Tornando all’artrosi: purtroppo è uno dei casi in cui abbiamo necessità di un trattamento sostitutivo, ma anche in questo ambito ci sono stati enormi progressi: attraverso la chirurgia mininvasiva si utilizzano tipi di protesi che vanno a sostituire esclusivamente la femoro-rotulea mentre il resto del ginocchio non viene toccato; fortunatamente si tratta di casi rari, ma questi impianti sembrano molto promettenti e danno risultati soddisfacenti.
La causa principale di insuccesso delle protesi è la loro mobilizzazione, quando cioè non restano più fissate all’osso e hanno micromovimenti che danno dolore: essa può dipendere da un fattore meccanico – se la protesi non è impiantata perfettamente determina un sovraccarico di alcune parti rispetto ad altre con precoce mobilizzazione – oppure da un processo infettivo che avviene in circa un caso su cento e può manifestarsi anche a distanza di quattro o cinque anni dall’intervento. La mobilizzazione comporta la necessità di una revisione che deve essere eseguita solo dopo aver chiarito bene qual è la sua causa, considerando che si tratta di un intervento più difficile e che presenta una minore probabilità di successo.
Renato Torlaschi
Giornalista Tabloid di Ortopedia
TRATTAMENTO FEMORO-ROTULEA:
NOVITÀ È LA TROCLEOPLASTICA
Dopo la diagnosi, clinica e strumentale, si passa alla scelta del trattamento più adeguato alla situazione individuale. «Il trattamento è inizialmente conservativo e si pone l’obiettivo di rinforzare le strutture muscolo-tendinee che sono deficitarie; nello stesso tempo si insegna al paziente a evitare quelle posizioni e quei movimenti che sono negativi per la rotula – ci ha detto Alfredo Schiavone Panni –. Nel caso di rotula fissa dolorosa, ci si limita quasi sempre a diversi tipi di trattamento conservativo.

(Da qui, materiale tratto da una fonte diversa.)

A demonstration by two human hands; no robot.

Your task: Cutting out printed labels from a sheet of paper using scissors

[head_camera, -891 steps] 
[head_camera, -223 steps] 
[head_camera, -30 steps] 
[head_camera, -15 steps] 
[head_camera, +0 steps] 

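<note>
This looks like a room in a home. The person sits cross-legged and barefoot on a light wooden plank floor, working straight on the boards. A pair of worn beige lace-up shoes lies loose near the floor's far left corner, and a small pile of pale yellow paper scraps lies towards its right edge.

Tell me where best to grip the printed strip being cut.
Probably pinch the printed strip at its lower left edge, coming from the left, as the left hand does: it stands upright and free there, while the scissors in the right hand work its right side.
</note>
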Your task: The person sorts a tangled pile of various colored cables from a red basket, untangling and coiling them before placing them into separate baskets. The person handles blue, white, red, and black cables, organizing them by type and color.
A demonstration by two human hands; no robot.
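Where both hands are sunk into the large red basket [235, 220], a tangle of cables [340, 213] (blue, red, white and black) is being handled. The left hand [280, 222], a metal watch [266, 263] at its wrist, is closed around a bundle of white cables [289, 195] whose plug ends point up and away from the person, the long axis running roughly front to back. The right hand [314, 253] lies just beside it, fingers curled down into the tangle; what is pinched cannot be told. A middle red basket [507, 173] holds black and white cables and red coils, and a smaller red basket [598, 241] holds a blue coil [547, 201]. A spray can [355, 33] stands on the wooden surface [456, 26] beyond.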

Invece nell’instabilità, viene sì considerato il trattamento conservativo, ma si deve ricorrere spesso alla chirurgia se c’è una persistenza degli episodi di instabilità o addirittura di lussazione, che può avvenire in una fase successiva dell’instabilità o comparire indipendentemente da una storia clinica ma in presenza di conformazioni anatomiche predisponenti».

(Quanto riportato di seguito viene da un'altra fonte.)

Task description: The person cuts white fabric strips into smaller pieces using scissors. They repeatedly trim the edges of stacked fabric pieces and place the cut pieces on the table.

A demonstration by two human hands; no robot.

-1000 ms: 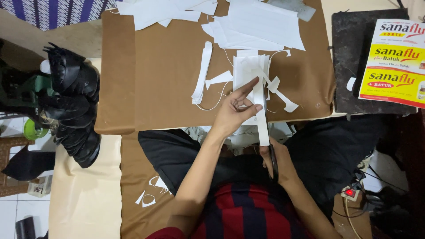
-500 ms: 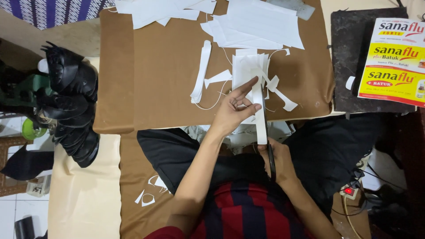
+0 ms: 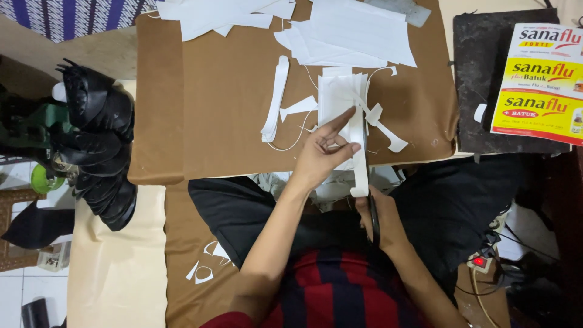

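Note:
My left hand [image 3: 325, 152] presses down on a stack of white cut pieces [image 3: 340, 97] at the near edge of the brown-covered table [image 3: 231, 91], forefinger stretched along the stack. Below the table edge, over my lap, my right hand [image 3: 382, 228] grips dark scissors [image 3: 374, 212] whose blades point up along the right side of the stack. A long white strip [image 3: 360, 176] hangs from the stack down past the table edge, next to the blades.
More white sheets [image 3: 358, 36] and loose white offcuts [image 3: 276, 97] lie farther back on the table. A pile of black footwear [image 3: 97, 140] stands at the left. At the right, a dark mat [image 3: 486, 91] carries a yellow, white and red carton [image 3: 540, 79]. A power strip [image 3: 480, 262] lies at the lower right.
Both hands stay almost where they were. The hanging strip's lower end has shifted up slightly beside the scissors.

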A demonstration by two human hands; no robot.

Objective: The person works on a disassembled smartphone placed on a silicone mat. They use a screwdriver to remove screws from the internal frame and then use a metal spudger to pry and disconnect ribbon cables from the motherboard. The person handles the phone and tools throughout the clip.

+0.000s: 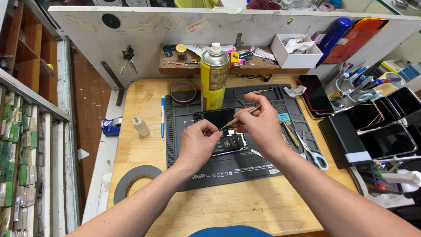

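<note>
Centrally, both hands (199,142) (262,125); tweezers (239,119) over opened phone (228,142)

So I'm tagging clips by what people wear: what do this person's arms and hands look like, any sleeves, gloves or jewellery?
Both forearms are bare from the picture's lower edge to the wrists: no sleeves in view. The left hand and right hand wear no gloves, and no rings, watch or bands show on the sides facing the camera. The only clothing visible is a strip of blue garment at the bottom edge.
</note>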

Come ci ha spiegato l’esperto, che ha presieduto il combined meeting Sigascot-Ipsg sulla patologia femoro-rotulea (info su www.sigascot.com), in ambito chirurgico c’è stata ultimamente una grossa evoluzione e oggi si cerca di ricostruire anatomicamente la stabilità della femoro-rotulea attraverso la ricostruzione del legamento patello-femorale mediale, che ne è il principale stabilizzatore e ricorrendo a diverse tecniche che sono sempre meno invasive e danno risultati sempre più soddisfacenti.
«Alcune volte è necessario associare un intervento sulla componente ossea per correggerne una deformità, perché se c’è una tuberosità tibiale molto lateralizzata la sola ricostruzione del legamento non è sufficiente. Un’ulteriore tecnica che si è affermata da poco – ha precisato Schiavone Panni – è la ricostruzione della troclea, la cosiddetta trocleoplastica. Si tratta della ricostruzione del canale di scorrimento della rotula sul femore; se è piatto si cerca di ricostruirlo in modo di favorire una fisiologia più corretta: si alza la parete esterna e si effettua questa plastica della troclea così che la rotula non abbia più la possibilità di una fuga verso l’esterno».